I grin and give him a brief wave before turning on my heel and trudging back towards the loft in the rain and dark. At least that gives me something to eventually look forward to- I mean, I'm definitely staying on this plane till Justin passes- and you know, I never thought I'd think this, but I hope I don't get to touch him again for another 60 years or so. I want him to live for a long, long time. It'll suck wandering around here only able to see and talk to Justin in mirrors for however long, but I'll get used to it. And I haven't really explored the ghost world much- I can 'ghost trick' and at least feel a body. There is something ridiculous about this, you know that?

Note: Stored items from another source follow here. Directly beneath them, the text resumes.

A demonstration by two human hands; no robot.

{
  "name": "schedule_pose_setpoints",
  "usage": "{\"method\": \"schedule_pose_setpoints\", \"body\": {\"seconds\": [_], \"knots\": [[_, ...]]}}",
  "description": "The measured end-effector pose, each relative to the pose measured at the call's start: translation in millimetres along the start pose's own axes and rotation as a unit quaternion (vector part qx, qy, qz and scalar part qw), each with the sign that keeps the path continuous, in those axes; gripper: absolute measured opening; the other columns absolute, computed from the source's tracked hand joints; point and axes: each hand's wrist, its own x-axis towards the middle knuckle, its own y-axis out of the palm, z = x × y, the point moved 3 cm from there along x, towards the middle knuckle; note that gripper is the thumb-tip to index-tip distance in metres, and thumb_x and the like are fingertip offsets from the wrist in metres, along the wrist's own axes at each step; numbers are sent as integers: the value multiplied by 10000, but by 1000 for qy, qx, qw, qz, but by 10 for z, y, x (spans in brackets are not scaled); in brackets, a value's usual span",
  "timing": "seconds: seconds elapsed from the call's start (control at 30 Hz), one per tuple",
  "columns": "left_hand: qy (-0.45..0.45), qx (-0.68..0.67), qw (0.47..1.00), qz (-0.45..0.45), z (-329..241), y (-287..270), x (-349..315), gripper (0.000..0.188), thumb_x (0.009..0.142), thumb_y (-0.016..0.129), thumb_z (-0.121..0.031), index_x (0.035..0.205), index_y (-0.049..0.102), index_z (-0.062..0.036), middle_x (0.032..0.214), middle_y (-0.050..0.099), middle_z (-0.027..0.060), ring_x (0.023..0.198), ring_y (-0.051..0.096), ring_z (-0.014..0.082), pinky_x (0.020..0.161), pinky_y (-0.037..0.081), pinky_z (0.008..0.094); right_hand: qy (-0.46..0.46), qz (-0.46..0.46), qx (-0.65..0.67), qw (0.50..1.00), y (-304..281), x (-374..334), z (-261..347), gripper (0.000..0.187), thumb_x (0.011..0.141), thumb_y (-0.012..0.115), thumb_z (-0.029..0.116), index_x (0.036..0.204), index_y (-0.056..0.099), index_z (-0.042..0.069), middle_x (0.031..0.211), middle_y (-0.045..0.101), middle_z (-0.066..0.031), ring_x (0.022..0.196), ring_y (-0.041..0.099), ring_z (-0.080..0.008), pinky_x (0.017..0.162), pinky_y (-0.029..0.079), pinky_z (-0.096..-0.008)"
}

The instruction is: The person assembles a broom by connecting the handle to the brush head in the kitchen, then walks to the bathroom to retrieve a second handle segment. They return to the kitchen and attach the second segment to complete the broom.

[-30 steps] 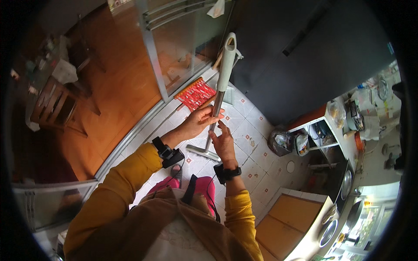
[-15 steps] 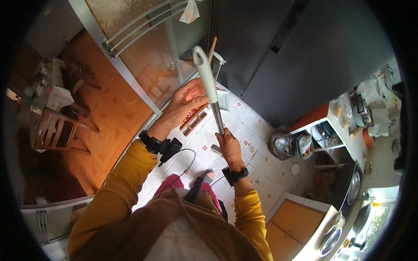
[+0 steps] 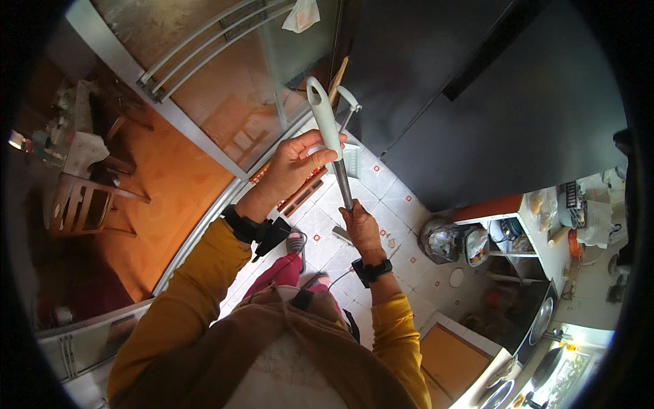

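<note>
A long metal pole with a pale, hollow-ended grip stands tilted in front of me. My left hand closes on the lower part of the grip, thumb in front and fingers behind. Lower down, my right hand is wrapped round the bare metal. Below, near the floor, shows a grey bar; whether it belongs to the pole I cannot tell. Both wrists wear black bands, and a cable hangs from the left one.
Beyond the pole stand a light green dustpan and a reddish slatted rack, beside a glass sliding door. Dark tall cabinet doors rise at the far right. Lined bins sit by a cluttered counter.
My left hand has closed onto the grip, where before its fingers were apart beside it. The view has shifted, and one foot now shows forward on the left.
</note>
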Motion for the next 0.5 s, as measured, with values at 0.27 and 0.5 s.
{"method": "schedule_pose_setpoints", "body": {"seconds": [0.27, 0.5], "knots": [[43, -11, 999, 5, 185, -526, 641, 720, 841, 690, -200, 1428, 300, -54, 1369, 426, 198, 1342, 352, 267, 1075, 345, 385, 37, -33, 5, 999, 79, 684, -241, 303, 907, 580, 280, 1048, 508, 22, 821, 643, -232, 742, 630, -420, 611, 499, -476], [-107, -19, 992, -62, 756, -905, 1117, 433, 931, 561, -171, 1327, 474, -18, 1044, 661, 98, 1027, 599, 139, 909, 446, 240, 82, -69, 51, 993, -161, 1301, -890, 261, 934, 550, 264, 960, 494, 11, 756, 630, -223, 726, 624, -426, 589, 483, -472]]}}
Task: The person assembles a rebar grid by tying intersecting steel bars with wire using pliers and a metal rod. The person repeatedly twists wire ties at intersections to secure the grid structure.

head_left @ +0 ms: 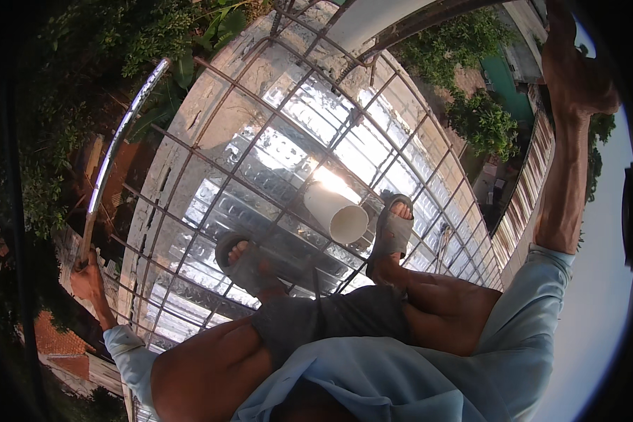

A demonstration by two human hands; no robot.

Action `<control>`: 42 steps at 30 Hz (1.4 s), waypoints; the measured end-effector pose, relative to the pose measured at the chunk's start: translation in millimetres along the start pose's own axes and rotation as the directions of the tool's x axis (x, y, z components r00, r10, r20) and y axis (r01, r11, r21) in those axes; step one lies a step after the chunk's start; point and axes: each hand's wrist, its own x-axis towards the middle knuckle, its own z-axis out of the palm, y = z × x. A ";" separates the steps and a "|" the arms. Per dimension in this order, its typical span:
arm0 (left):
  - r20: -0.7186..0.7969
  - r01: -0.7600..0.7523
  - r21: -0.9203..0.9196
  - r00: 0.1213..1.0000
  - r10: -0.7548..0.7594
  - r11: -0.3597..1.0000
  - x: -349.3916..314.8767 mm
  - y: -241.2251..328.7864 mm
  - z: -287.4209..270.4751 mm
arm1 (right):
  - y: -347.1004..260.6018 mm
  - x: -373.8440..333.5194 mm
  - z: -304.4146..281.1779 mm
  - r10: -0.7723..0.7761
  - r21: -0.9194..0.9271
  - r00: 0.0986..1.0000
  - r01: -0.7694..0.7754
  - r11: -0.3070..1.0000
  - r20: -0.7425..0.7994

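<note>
At the far left, my left hand [88,283] is closed around the brown lower end of a long, thin bar [112,151]. Its upper length is shiny silver, and it rises past the edge of the slab. My right hand [580,74] is raised high at the right; it lies in shade at the picture's rim, so whether it grips anything is hidden. My sandalled feet stand on a grid of rusty rebar [264,126] over shiny corrugated metal decking [295,151]. Between the feet, a short white pipe [335,211] stands up through the grid.
The concrete edge [190,123] of the raised slab runs along the left, with trees and roofs far below. A pale beam [373,24] crosses at the top. To the right lie more trees [482,123] and a corrugated roof [527,179].
</note>
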 end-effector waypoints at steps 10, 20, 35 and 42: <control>0.653 0.141 -0.037 0.753 -0.083 0.989 -245.7 -15.9 28.5 | -37.7 -244.8 -31.9 -0.106 0.078 -0.053 -0.381 0.921 0.993; 0.888 0.186 -0.052 0.458 -0.040 0.981 -289.6 -54.6 21.7 | -90.5 -468.3 -211.5 0.256 -0.516 -0.449 -0.711 0.478 0.856; 0.937 0.289 -0.094 0.349 -0.013 0.953 -311.6 -46.6 -41.4 | -126.2 -40.8 -185.9 0.197 -0.473 -0.442 -0.695 0.541 0.875; 0.948 0.281 -0.163 0.311 0.071 0.946 -303.7 -28.5 -26.6 | -129.3 12.7 -183.0 0.240 -0.391 -0.309 -0.759 0.520 0.920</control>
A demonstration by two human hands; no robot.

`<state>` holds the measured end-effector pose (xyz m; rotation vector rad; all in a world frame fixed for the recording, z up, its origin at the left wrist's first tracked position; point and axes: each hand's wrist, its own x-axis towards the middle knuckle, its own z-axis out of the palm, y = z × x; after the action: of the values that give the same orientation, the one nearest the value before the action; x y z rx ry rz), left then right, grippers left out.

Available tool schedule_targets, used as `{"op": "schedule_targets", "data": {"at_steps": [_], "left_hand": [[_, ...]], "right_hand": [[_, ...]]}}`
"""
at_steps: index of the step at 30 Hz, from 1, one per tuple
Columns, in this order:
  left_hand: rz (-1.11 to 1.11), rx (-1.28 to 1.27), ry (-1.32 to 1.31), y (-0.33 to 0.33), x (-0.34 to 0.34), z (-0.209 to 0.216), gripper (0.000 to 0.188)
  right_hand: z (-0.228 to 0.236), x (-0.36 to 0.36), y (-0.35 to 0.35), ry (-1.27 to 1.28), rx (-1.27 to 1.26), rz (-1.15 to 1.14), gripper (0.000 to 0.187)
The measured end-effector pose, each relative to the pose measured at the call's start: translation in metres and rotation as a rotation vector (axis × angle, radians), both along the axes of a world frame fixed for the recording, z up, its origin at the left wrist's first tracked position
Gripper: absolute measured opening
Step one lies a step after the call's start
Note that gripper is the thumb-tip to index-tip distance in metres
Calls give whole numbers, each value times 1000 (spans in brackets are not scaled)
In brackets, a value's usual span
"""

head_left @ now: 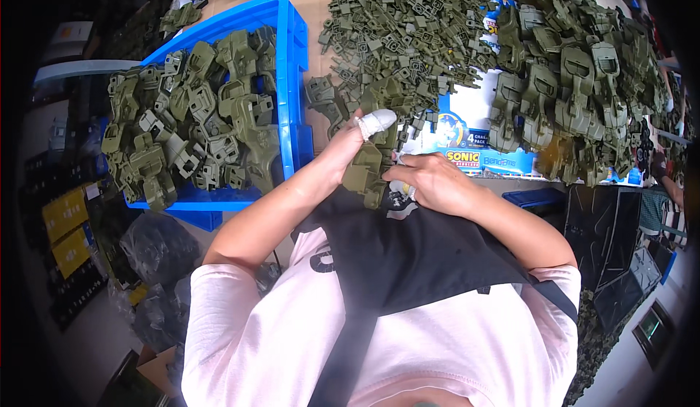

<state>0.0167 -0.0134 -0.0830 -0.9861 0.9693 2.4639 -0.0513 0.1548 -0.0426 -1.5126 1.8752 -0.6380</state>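
Close to my black apron [408,261], I hold an olive-green molded plastic vehicle body part [362,173] at the table's near edge. My left hand [350,144] is closed around its left side, with a white wrapping on the thumb lying over the top. On the other side, the bent fingers of my right hand [441,181] are pressed against the part. Whether a smaller piece sits in those fingers is hidden. Just beyond my hands lies a heap of small olive-green plastic parts [408,28].
To the left stands a blue plastic crate [292,79] filled with larger green parts. Assembled-looking green pieces [583,93] are piled high at the right. Printed cardboard [467,108] lies under the heaps. Another person's arm [667,184] shows at the far right.
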Motion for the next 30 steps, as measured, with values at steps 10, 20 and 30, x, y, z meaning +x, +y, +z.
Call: {"op": "schedule_targets", "data": {"at_steps": [10,20,30], "left_hand": [[5,-68,13,1,14,-6,34],[395,-88,325,-69,39,17,50],[562,-177,323,-99,38,27,58]], "right_hand": [[-3,1,-5,8,-31,107,33],[-44,-32,-48,-407,-88,-340,47],[-161,30,-132,560,281,-208,68]]}}
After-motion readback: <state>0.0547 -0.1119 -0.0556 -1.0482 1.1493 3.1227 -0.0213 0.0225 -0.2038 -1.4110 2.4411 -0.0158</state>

As I walk back, I think about what Jason said. I shudder with a sudden ominous feeling - a feeling that tells me that Justin isn't safe. I can't shake it- there was nothing Jason specifically said or anything- it's just a vibe I got. And me probably reading too far between the lines of what he said. Still, I can't shake the feeling and I'm going to keep close to Justin. Well, duh. I'd be doing that anyway. I look around and vaguely wonder what time it is and hope that Justin isn't worrying.


	9. Ghost.  QAF-style

POV: JUSTIN

I've been calling Brian for a half hour, but he must have left when Michael and I started making dinner. My gut twists, knowing he's not here. It's the feeling I've had for the last two and half plus weeks. The feeling I've had since the night Brian was killed. The feeling I've had until today. Today, when I finally saw him. When I finally spoke to him. Today, when I felt more relief than I could ever imagine.

"Michael, don't you think you should be heading back? It's getting late and it's raining pretty hard. Do you want me to give you a lift in the 'Vette?"

I put the dishes in the sink and turn, now facing the mirror. It's becoming a decided habit for me to check the reflection and this time, he's there. "Brian!"

"Now that you can see and hear me, Sunshine, let me tell you that you are *not* driving my 'Vette!"

"Why the fuck not? It's not like *you* can drive it!"

Brian sighs. 

"Brian's back?" Michael says. "Complaining about you driving the 'Vette, isn't he?" He chuckles.

"What do you think?" I shoot Brian a glare and finish gathering the dishes. 

"I'll just take the bus, Justin. But thanks. I want to stop by Ben and Hunter's." MIchael says, still snickering.

"It's your place, too, you know."

"I know. I'll move back there soon. Since Brian's obviously been here the whole time and not with me in my old room." He grins.

"No, I've been with you some times, Mikey." Brian says, smiling gently.

I smile. "He says he's been with you too, 'Mikey'." I tell him.

Michael beams at me. "Tell him I've felt him. And that I feel so much better knowing he's ... he's not truly gone."

"Michael, even though you can't hear him or see him, he can hear and see you. Tell him yourself."

"Brian, I love you. Always have, always will. And I'm so glad that you're here. I was going out of my head, I missed you so much. Just knowing you're still here makes my heart want to bust. I wish I could see you."

"I know Mikey. Me too."

"He says he knows, and he wishes you could too." I tell him. "Hey, Michael?"

"What?" He says, pulling on his coat.

"Don't tell anyone about this, okay? It's too weird. No one would understand. Just don't say anything. Not yet, anyway."

"Yeah. Okay. I don't know where I'd even begin to tell someone about this." Michael comes up and gives me a hug- and I'm mildly shocked. He never does that to me. There's always been a weird rift between he and I- all because of his crush on Brian, of course. But maybe that rift is going away now. "That's for Brian." He whispers.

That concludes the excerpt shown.